In this paper, we show the possibility of a universal description of the characteristics of nonlocality of transfer in a stochastic medium (including turbulence of gases and fluids) using a formalism like the Biberman–Holstein model for the transfer of excitation of a medium by photons, generalized to take into account the finiteness of the velocity of excitation carriers. Universality lies primarily in the fact that the main results are explicitly expressed in terms of the distribution function of medium excitation carriers in their free path, which has the form of a Lévy distribution, and such a function is directly related to the Holstein function in the Biberman–Holstein model. The approach we developed earlier [12] made it possible to establish the closeness of the nonlocality (superdiffusion) parameter of plasma density fluctuations moving across a strong magnetic field in a tokamak to the Richardson t³ law for the mean square separation of a pair of particles in a fluid or gaseous medium. It is shown here that not only this fact, but also the similarity of the spectrum of the specific kinetic energy of density fluctuations in the tokamak plasma to the spectrum of the fluctuating velocity component in hydrodynamic turbulence, makes it possible to quantify the transfer of density fluctuations in the tokamak plasma across a strong magnetic field as turbulence. The key feature of the developed approach is that it was possible to establish the proximity of the kinetics of plasma density fluctuations to hydrodynamic turbulence within the general framework of interpreting the results of experiments using the phenomenological model of density fluctuations transfer in the Lévy walk mode, which does not require specifying the physical model of elementary excitations of the medium.

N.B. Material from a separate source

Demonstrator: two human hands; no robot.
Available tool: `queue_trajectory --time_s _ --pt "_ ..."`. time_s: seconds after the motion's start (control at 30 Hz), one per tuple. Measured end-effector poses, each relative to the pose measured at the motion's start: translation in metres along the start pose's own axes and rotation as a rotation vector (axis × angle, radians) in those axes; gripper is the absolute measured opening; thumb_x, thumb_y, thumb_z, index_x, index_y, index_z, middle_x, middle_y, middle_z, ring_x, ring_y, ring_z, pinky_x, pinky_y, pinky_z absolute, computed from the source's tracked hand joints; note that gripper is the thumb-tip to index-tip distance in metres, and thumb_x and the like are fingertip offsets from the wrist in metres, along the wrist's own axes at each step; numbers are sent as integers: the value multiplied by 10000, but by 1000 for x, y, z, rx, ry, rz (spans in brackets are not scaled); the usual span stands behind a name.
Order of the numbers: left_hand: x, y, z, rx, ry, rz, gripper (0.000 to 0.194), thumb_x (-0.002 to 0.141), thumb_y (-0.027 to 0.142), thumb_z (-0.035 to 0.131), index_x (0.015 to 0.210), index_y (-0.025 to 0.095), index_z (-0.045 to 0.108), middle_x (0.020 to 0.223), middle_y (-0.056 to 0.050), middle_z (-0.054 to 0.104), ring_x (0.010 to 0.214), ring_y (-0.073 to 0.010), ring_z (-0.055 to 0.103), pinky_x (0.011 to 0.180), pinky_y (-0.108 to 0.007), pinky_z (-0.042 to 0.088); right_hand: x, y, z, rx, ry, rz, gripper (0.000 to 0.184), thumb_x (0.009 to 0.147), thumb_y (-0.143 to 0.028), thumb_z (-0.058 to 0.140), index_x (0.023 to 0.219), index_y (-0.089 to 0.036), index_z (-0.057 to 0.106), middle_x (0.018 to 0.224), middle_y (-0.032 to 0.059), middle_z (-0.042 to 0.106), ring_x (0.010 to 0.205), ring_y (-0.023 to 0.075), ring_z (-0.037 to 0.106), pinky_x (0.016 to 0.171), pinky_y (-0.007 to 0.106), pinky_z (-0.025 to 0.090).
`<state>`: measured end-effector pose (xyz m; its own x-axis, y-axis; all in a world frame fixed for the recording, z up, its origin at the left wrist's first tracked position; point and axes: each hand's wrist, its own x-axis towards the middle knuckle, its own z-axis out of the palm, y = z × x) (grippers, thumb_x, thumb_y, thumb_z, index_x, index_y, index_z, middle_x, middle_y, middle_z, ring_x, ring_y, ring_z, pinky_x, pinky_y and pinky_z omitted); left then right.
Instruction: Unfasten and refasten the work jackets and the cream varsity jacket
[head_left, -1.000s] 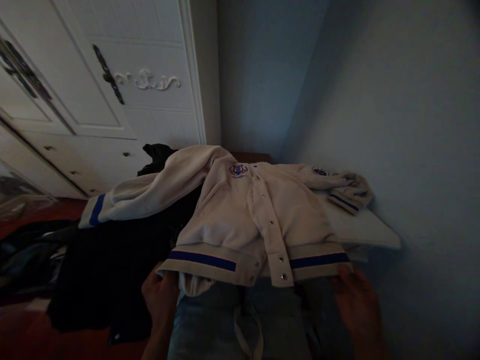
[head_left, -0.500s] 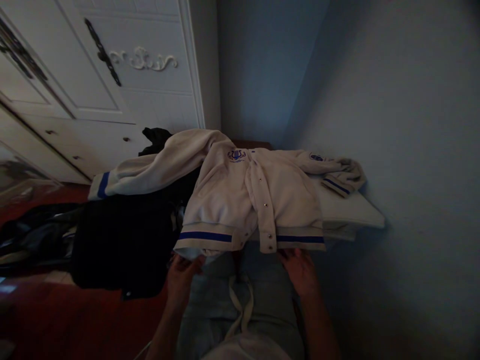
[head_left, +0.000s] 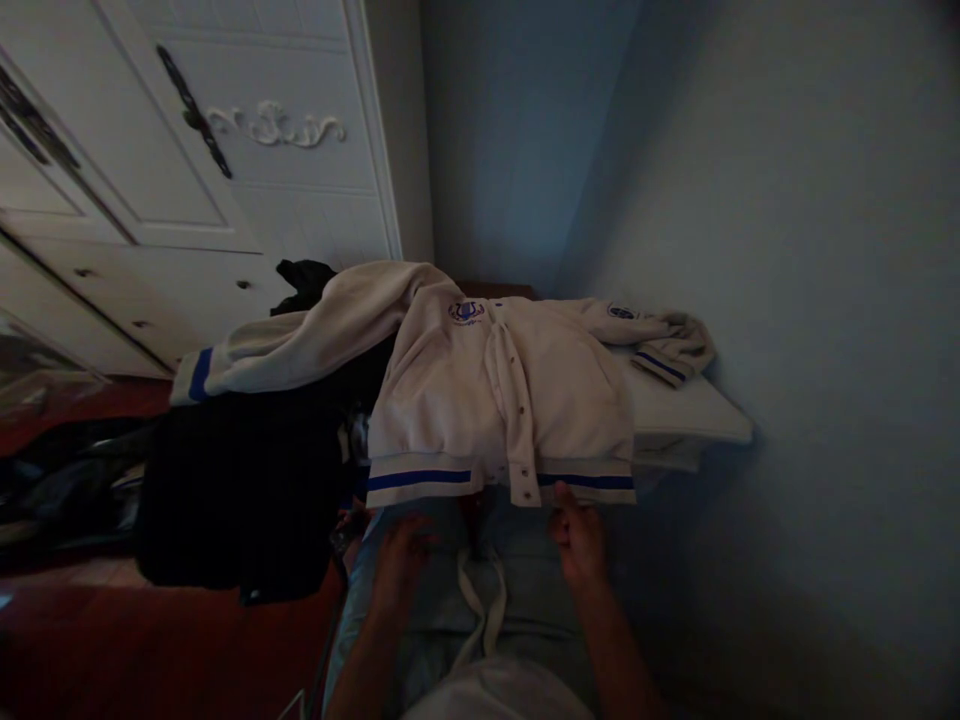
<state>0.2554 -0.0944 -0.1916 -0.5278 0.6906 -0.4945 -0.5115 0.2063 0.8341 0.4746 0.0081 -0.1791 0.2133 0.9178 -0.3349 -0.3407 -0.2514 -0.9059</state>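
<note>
A cream jacket (head_left: 435, 400) with blue-striped cuffs and hem lies front up before me. One sleeve stretches out to the left; the other is bunched at the right. A dark emblem (head_left: 466, 313) marks its chest, and the snap placket (head_left: 517, 420) runs down the middle. My right hand (head_left: 581, 545) is at the hem right of the placket, one digit over the blue stripe and the other fingers curled, closed on the edge. Below the hem's left part, my left hand (head_left: 401, 565) is apart from the cloth, somewhat blurred, its fingers loosely open.
Beneath the jacket's right side a white board-like surface (head_left: 697, 410) juts out by the grey-blue wall (head_left: 840, 300). Black fabric (head_left: 232, 490) hangs at the left, with dark items on the reddish floor (head_left: 180, 640). A white wardrobe (head_left: 300, 210) stands behind.
My left hand has let go of the hem and drawn back, inward. The hem's left side now lies flatter. My right hand has shifted slightly left, a digit now above the stripe.
</note>
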Motion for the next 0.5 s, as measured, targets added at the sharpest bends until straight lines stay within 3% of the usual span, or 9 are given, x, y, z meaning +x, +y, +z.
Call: queue_trajectory --time_s 0.07,0.13,0.23,0.33,0.4,0.5 --pt "-1 -7 6 -5 -174 -144 336 678 411 762 878 160 660 934 -107 726 688 -196 695 546 -264 499 0 6 -1 -52 -32 46 690 557 -666 818 483 -206 309 379 -99 290 320 30 290 315 178 203" --pt "-2 -12 13 15 -289 -183 371 649 432 793 858 149 675 935 -124 737 677 -202 696 544 -266 501 -2 6 -2 -97 -93 113 671 562 -728 779 492 -193 380 376 -90 323 310 32 304 314 176 199" --pt "-2 -16 21 -14 -272 -118 449 597 426 838 913 152 674 1010 -135 734 688 -210 701 547 -275 507 -9 -2 -3 -177 -251 241 680 553 -807 722 542 -164 503 362 -71 383 287 37 321 307 168 205" --pt "-3 -12 27 -114 -244 -74 510 601 401 850 1012 168 656 1139 -143 698 796 -234 713 591 -297 533 -17 -9 0 -198 -375 246 696 567 -814 711 656 -133 595 462 -8 560 339 73 468 342 175 327" --pt "-3 -6 33 -183 -258 -64 484 614 379 850 1009 184 648 1154 -126 687 870 -247 710 632 -314 549 -22 -11 3 -207 -402 228 711 570 -811 712 758 -133 613 617 55 684 409 113 568 392 203 421" --pt "-1 3 44 -275 -311 -56 347 649 345 841 879 196 628 1081 -86 704 982 -261 693 715 -333 561 -28 -14 6 -260 -438 219 730 566 -826 698 791 -136 613 784 124 744 476 155 630 435 249 484"
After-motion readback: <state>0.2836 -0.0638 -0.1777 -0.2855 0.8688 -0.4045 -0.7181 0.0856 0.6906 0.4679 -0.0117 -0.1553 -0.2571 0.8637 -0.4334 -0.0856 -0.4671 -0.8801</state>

The developed kinetic model made it possible to suggest at a qualitative level a generalization of Richardson’s t³ law for the combined regime of Lévy flights and Lévy walks in fluids and gases. Although Richardson’s t³ law is supported by an extensive database, the behavior of turbulent pair correlation (turbulent pair dispersion) over long periods of time and the change in regimes (scalings) with time is of undoubted interest.